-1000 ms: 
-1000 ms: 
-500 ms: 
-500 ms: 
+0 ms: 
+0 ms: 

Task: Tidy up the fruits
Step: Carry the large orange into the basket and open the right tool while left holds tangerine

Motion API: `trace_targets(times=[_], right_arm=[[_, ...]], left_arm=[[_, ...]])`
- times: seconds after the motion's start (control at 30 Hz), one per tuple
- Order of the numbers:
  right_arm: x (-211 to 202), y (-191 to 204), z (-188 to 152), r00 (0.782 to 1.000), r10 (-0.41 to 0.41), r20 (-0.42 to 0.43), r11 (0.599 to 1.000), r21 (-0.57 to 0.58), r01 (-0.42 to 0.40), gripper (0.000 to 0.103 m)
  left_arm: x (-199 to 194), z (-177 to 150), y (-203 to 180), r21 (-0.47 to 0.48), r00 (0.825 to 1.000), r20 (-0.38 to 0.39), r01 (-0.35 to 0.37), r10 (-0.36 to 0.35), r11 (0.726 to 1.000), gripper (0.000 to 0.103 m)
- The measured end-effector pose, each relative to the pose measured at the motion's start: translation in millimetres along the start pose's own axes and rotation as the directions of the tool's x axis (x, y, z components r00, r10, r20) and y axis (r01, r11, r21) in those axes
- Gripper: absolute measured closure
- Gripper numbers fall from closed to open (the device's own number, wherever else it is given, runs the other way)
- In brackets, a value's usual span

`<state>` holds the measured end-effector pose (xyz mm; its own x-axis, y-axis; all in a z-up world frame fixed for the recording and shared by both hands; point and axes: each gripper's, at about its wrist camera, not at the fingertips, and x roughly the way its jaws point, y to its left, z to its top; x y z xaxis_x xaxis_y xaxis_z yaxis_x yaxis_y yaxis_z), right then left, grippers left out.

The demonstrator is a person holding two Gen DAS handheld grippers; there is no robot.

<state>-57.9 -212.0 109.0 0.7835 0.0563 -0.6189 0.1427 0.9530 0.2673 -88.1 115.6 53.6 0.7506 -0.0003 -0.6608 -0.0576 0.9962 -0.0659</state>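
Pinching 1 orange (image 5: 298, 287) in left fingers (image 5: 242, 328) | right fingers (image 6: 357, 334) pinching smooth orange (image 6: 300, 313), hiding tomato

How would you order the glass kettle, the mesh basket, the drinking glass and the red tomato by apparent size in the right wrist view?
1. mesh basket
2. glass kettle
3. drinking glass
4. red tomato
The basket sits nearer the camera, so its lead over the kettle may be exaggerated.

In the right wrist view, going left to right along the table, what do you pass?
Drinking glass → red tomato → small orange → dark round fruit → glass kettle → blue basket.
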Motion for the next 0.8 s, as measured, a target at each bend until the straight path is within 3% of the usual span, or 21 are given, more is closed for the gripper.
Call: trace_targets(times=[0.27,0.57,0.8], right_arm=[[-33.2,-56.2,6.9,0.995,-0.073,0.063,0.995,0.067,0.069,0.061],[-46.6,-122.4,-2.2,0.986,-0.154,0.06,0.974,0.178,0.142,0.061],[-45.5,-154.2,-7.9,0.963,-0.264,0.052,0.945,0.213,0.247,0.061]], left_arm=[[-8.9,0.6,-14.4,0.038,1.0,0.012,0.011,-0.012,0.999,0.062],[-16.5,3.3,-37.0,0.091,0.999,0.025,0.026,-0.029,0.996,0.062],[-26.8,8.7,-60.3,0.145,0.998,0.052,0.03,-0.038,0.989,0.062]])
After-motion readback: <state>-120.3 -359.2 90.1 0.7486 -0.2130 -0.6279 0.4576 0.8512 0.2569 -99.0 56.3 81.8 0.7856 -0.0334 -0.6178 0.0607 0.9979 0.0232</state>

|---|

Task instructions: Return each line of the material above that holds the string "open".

Written solution:
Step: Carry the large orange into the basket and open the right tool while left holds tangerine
- Gripper numbers fall from closed to open (the device's own number, wherever else it is given, runs the other way)

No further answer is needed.